As to the breach of express warranty claim, the FAC fails to identify any express statements by either UVC or the resort warranting the safety of Shubin's hotel room. The only statements alleged are too vague to constitute warranties about the conditions at the resort. See Glen Holly Ent. Inc. v. Tektronix, Inc., 352 F.3d 367, 379 (9th Cir. 2003) (affirming dismissal of fraud claims where the subject statements were "generalized, vague and unspecific assertions, constituting mere 'puffery' upon which a reasonable consumer could not rely").

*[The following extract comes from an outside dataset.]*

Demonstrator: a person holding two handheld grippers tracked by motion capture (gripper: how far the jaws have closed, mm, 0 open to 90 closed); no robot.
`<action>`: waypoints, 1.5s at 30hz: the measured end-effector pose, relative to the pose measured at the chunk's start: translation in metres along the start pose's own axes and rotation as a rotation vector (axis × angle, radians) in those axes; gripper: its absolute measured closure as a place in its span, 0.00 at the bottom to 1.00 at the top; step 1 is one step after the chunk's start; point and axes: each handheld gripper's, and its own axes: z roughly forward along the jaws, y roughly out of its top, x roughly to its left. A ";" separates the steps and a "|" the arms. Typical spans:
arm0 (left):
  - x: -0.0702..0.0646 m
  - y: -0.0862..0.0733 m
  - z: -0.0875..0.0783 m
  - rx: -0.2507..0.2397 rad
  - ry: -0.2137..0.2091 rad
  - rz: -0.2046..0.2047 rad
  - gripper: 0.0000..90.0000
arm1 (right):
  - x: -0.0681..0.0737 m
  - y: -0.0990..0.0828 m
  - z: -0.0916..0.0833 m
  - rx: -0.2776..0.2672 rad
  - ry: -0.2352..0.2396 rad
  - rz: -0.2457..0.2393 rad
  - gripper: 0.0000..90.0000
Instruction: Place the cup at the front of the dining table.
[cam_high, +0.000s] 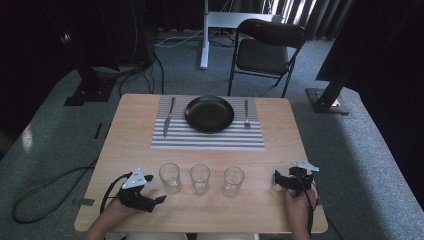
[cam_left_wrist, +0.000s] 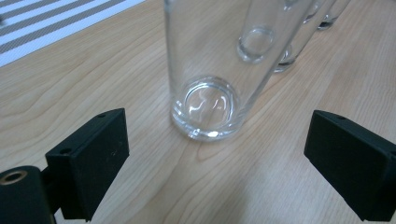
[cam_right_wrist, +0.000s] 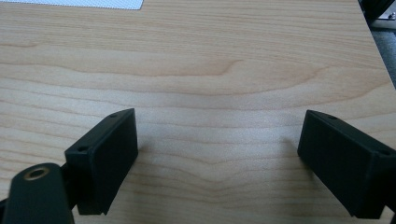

As to the claim for breach of the implied warranty of habitability, the FAC fails to plead the existence of an agency relationship between UVC and the resort, the only asserted landlord or lessor in this case. See Green v. Superior Ct., 517 P.2d 1168, 1178 (Cal. 1974) (establishing that "a warranty of habitability is implied by law in residential leases in California"). Despite receiving the opportunity to amend, Shubin failed to assert any specific, nonconclusory allegations that UVC had the right to control the resort's behavior or premises. Thus, the FAC fails to plead that either UVC or the resort manifested an intent for the resort to act on UVC's behalf, whether implicitly or explicitly. See Desuza v. Andersack, 133 Cal.Rptr. 920, 924 (Ct. App. 1976) ("The right of the alleged principal to control the behavior of the alleged agent is an essential element . . . to establish the existence of agency."); see also Batzel v. Smith, 333 F.3d 1018, 1023 (9th Cir. 2003) (applying this rule of California agency law), superseded in part by statute on other grounds as stated in Breazeale v. Victim Servs., Inc., 878 F.3d 759, 766-67 (9th Cir. 2017). Accordingly, the FAC fails to state an implied warranty of habitability claim against UVC, either directly or through the resort.
The district court order is AFFIRMED.
[*]This disposition is not appropriate for publication and is not precedent except as provided by Ninth Circuit Rule 36-3.